Dolt roadmap retrospective
A few months ago I got interviewed by a substack on open source development about Dolt. One of the questions I was glad to answer was what motivates me to contribute to Dolt. Well there's the money, obviously. But more than that, it's being part of a culture that ships.
At DoltHub, we ship major new features every month, and a stream of smaller improvements and bugfixes on a continual basis. We ship so often, in fact, that it can be hard to keep track of what we've accomplished and what we're going to do next. This blog post is an attempt to pause and take stock of how far the product has come in the last couple years, and reflect on where we're going next.
Product planning at DoltHub
When we interview candidates, there's always a period when we flip the process around and let them ask us questions instead. One of the most frequent questions we get from experienced candidates is: what sort of project planning process do you use? Because we've been in the industry for decades, we recognize this question for what it is: a desperate plea to not have to use Jira or play planning poker ever again.
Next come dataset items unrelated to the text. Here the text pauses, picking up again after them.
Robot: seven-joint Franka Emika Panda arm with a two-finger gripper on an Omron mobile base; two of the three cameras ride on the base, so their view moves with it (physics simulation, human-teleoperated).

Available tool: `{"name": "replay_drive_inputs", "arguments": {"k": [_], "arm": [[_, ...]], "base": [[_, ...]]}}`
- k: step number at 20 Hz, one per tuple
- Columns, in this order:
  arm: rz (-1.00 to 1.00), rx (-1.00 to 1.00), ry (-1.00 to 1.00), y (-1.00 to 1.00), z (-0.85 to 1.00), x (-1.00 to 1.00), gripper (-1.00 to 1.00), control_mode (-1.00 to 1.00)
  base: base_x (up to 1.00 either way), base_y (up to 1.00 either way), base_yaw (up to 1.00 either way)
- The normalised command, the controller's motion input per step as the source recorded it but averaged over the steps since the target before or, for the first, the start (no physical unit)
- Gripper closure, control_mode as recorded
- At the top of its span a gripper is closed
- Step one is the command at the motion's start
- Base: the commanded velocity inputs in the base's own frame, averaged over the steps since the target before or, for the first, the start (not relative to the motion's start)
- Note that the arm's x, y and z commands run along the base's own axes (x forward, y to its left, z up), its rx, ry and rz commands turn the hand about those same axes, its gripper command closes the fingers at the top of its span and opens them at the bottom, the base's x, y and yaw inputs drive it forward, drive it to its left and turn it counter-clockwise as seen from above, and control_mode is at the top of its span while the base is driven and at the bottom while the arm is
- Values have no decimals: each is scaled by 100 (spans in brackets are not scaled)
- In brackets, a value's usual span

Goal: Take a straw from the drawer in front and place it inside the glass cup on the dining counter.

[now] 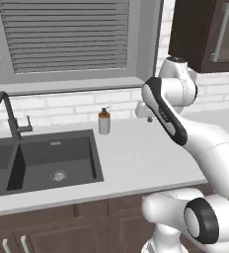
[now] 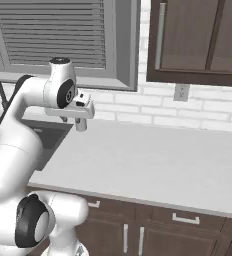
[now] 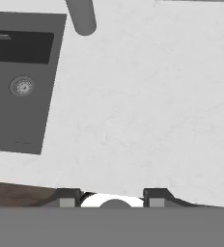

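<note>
My gripper (image 2: pixel 80 125) hangs a short way above the white worktop (image 2: pixel 153 160) beside the sink, pointing down. In the hand view its two fingertips (image 3: pixel 68 200) stand wide apart with nothing between them, so the gripper (image 3: pixel 111 200) is open. In the left base view the gripper (image 1: pixel 148 117) pokes out behind the arm's forearm. Shallow dark brown drawer fronts (image 2: pixel 163 216) run under the worktop's front edge, and all are shut. The straw is hidden. The glass cup and the dining counter are out of view.
A dark double sink (image 1: pixel 42 160) with a black tap (image 1: pixel 10 116) lies left of the gripper. A soap dispenser (image 1: pixel 104 121) stands at the back by the brick wall. Dark upper cabinets (image 2: pixel 193 40) hang at the right, over a wall socket (image 2: pixel 181 92).
</note>
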Motion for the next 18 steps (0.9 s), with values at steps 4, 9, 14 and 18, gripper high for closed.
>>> {"name": "replay_drive_inputs", "arguments": {"k": [4,9,14,18], "arm": [[0,0,0,0,0,0,-100,100],[0,0,0,0,0,0,-100,100],[0,0,0,0,0,0,-100,100],[0,0,0,0,0,0,-100,100]], "base": [[-34,8,0],[-100,24,-1],[-76,41,-20],[-4,82,-48]]}}
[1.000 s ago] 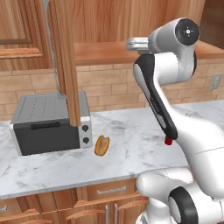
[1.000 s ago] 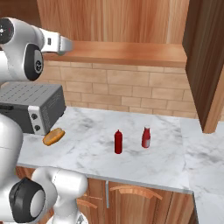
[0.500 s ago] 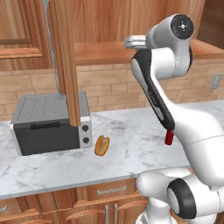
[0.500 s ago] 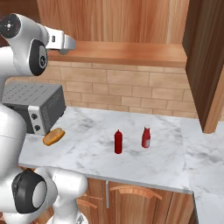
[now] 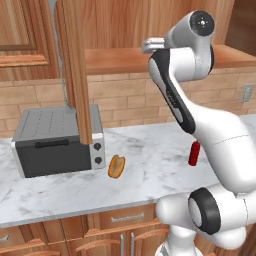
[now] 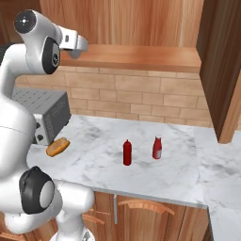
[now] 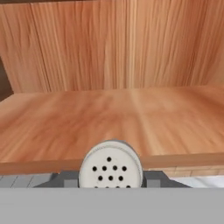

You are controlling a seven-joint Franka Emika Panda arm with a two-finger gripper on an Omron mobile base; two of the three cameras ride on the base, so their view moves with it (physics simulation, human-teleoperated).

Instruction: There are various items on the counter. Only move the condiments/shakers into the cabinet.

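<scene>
Where the white marble tabletop (image 6: 155, 174) ran beneath a brick backsplash, it carried a grey toaster oven (image 5: 55, 142), an orange-brown bun (image 5: 116, 166) just beside it, and two red bottles (image 6: 127, 152) (image 6: 157, 148) standing upright, near each other. Left base view showed one bottle (image 5: 194, 153), partly behind the arm. Hand view alone showed the shaker (image 7: 110, 166), perforated cap facing the camera, gripped between the gripper (image 7: 111, 178) fingers at the front edge of the wooden cabinet shelf (image 7: 109, 118).
</scene>
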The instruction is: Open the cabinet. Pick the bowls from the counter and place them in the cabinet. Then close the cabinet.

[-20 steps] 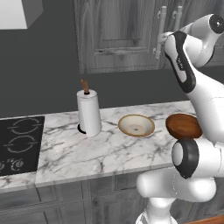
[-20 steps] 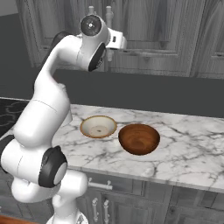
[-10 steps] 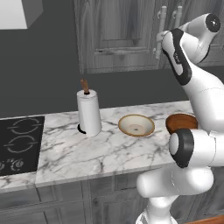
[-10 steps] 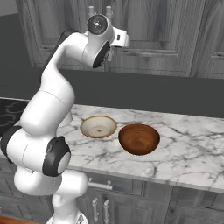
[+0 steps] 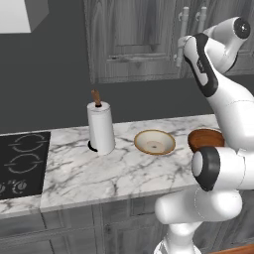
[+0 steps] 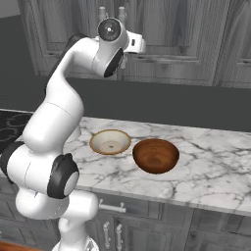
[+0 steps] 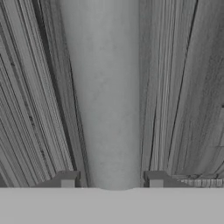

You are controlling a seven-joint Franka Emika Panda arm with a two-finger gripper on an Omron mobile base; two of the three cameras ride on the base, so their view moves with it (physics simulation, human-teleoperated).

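The gripper (image 7: pixel 111 179) is up high at the cabinet (image 5: pixel 134 39), and its two dark finger tips (image 7: pixel 68 179) sit one on each side of a silver bar handle (image 7: pixel 109 87). The tips look very close to the handle, but it is hard to tell if they are squeezing it. The handle is one of two long bars (image 5: pixel 183 34) that stand side by side where the two cabinet doors meet, and both doors are shut. The white arm (image 6: pixel 73 98) bends up from below to reach it. Down on the counter (image 5: pixel 119 173), the cream bowl (image 5: pixel 155 142) with the tan rim sits near the back edge. The red-brown bowl (image 6: pixel 156 155) sits just beside it, closer to the front edge, and the two do not seem to touch. A white paper towel roll (image 5: pixel 100 127) stands upright toward the cooktop side of the counter, well apart from the bowls. The black cooktop (image 5: pixel 20 163) lies at that end of the counter.
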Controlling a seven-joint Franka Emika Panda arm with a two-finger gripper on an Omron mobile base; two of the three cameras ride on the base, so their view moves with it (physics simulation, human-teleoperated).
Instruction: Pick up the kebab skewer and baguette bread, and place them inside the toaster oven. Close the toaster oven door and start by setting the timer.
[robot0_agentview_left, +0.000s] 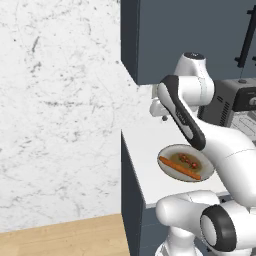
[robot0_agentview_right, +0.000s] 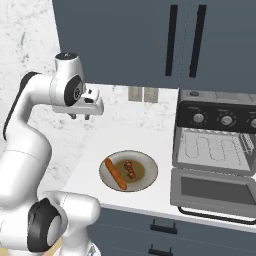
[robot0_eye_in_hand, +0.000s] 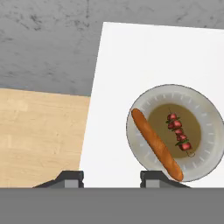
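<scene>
Kebab skewer (robot0_eye_in_hand: 178, 134), a short thin stick threaded with red and dark greenish chunks, lies in the brown centre of a round grey dinner plate (robot0_eye_in_hand: 205, 109), well below the two-finger gripper (robot0_eye_in_hand: 111, 177), which hangs in the air above the white countertop (robot0_eye_in_hand: 127, 65). The gripper's dark finger tips stand apart with nothing between them, so it is spread wide and empty. From the hand camera the plate sits off to one side of the fingers rather than straight under them.

Just beside the skewer, on the same plate, lies the long, slim orange-brown baguette bread (robot0_eye_in_hand: 156, 144); its far end seems to reach out over the plate's rim, though the angle makes that hard to judge.

To the right of the plate on the countertop stands the boxy dark grey-black toaster oven (robot0_agentview_right: 216, 137), with its wire rack showing inside. The grey-framed toaster oven door (robot0_agentview_right: 212, 189) with its dark window is folded down and open, near the plate but apart from it.

Above the plate hangs a dark blue wall cupboard (robot0_agentview_right: 120, 45).
</scene>
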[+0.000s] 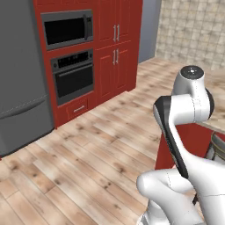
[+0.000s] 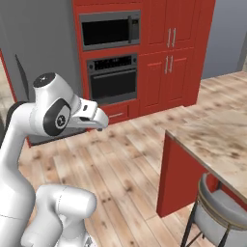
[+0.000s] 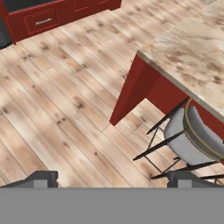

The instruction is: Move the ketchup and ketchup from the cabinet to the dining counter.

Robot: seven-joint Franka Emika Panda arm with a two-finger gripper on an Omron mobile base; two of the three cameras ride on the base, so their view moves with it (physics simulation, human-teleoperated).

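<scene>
Item: claw (image 3: 112, 178). In the hand view we see its two dark tips spread wide at the bottom, nothing between them; we record it as released and empty. It looks down over the wooden floor (image 3: 57, 109) toward the near corner of the dining counter.

Item: dining counter (image 2: 217, 140). Marbled tabletop on a red base, lying ahead and to the right of the claw, with a grey stool (image 2: 219, 212) tucked against its near side. We see no bottle on the part of the tabletop in view.

Item: cabinet (image 2: 171, 50). Tall red unit with paired silver bar handles, doors closed, standing across the floor to the right of the microwave (image 2: 110, 30) and the oven (image 2: 112, 79). We cannot say that this is the cabinet holding the ketchup.

Item: ketchup, two bottles. We cannot locate either one; we judge them to be behind closed doors or away from this stretch of the kitchen.

Governing relation: the red units stand well apart from the claw, far across the floor, while the counter is near. We judge that the base must travel to the cabinet before any reach, and that a door must be opened first.
</scene>
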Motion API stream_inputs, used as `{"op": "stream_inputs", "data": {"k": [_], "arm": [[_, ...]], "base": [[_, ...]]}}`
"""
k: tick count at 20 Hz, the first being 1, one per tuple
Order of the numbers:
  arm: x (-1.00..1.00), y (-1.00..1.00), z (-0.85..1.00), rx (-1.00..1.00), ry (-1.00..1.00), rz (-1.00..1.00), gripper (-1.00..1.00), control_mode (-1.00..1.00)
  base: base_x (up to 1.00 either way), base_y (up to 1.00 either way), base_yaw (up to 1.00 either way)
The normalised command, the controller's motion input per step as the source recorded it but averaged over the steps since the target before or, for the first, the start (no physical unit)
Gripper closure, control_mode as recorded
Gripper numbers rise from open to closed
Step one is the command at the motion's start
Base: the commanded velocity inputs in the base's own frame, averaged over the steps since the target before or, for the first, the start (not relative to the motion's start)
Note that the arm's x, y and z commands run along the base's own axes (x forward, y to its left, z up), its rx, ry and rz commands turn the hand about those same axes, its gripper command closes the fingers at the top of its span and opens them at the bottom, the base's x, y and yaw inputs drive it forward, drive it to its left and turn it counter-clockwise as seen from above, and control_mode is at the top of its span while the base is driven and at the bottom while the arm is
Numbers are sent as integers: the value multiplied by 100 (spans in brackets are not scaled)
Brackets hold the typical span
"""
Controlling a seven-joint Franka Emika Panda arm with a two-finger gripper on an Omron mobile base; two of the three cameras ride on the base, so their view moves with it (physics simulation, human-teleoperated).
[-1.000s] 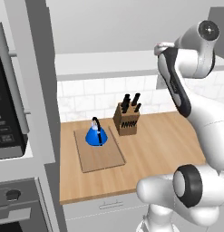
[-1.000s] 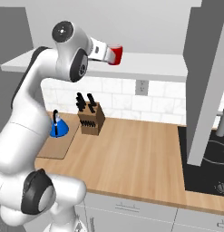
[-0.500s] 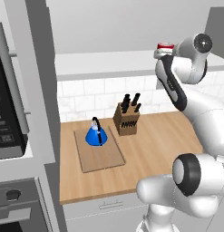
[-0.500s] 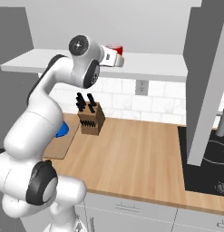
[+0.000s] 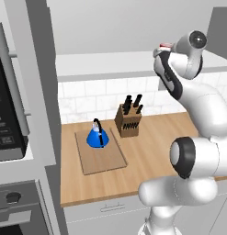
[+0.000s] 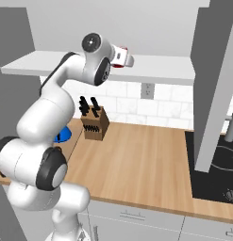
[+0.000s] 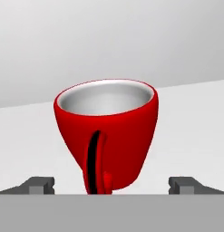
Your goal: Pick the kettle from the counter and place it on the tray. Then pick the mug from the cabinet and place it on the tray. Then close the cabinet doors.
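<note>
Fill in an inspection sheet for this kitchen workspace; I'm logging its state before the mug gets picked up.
Surface: light wood counter, bare apart from the tray and the knife block.
Job's things: blue kettle upright on the tray; red mug upright on the white cabinet shelf, handle facing the hand camera.
Clutter: wooden knife block beside the tray, apart from it.
Grippers: gripper open, fingertips either side of the mug, not closed on it.
Cables: nothing seen.
Surroundings: oven column at the left, wall socket on white tiles, black hob at the right.
</note>
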Motion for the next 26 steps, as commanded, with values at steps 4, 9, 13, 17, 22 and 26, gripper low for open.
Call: {"op": "stream_inputs", "data": {"k": [4,9,13,17,22,26], "arm": [[30,-5,1,0,3,0,-100,-100],[19,-3,0,0,0,0,-100,-100],[17,-3,0,0,0,0,-100,-100],[2,0,0,0,0,0,-100,-100],[0,-1,0,0,0,-2,-100,-100],[0,0,0,0,0,-4,-100,-100]], "base": [[0,0,0],[0,0,0],[0,0,0],[0,0,0],[0,0,0],[0,0,0]]}}
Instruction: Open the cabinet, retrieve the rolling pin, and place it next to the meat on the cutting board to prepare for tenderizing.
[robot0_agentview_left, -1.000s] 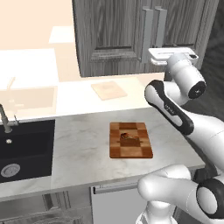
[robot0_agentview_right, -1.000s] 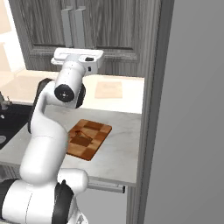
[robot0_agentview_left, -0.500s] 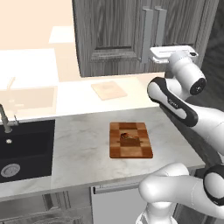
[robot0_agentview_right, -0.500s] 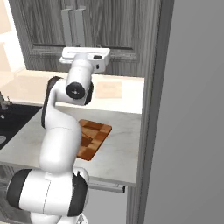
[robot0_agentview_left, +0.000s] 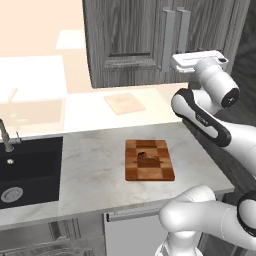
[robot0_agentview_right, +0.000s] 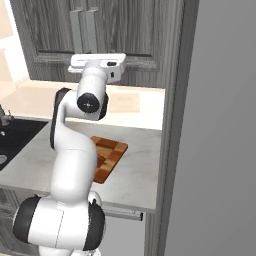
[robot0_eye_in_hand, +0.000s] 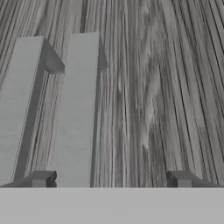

I tell them it's pretty simple. We have a big spreadsheet that we use to keep track of planned feature work, and every month or so we update it to reflect progress and priorities. It looks like this:
We add new features there when we decide to work on them, and move rows up and down to indicate their relative priorities. For time-sensitive work, we'll sometimes add a deadline to a row. But that's basically it, very little process. The main point of the spreadsheet is to enable us to have discussions about staffing tradeoffs and customer expectations.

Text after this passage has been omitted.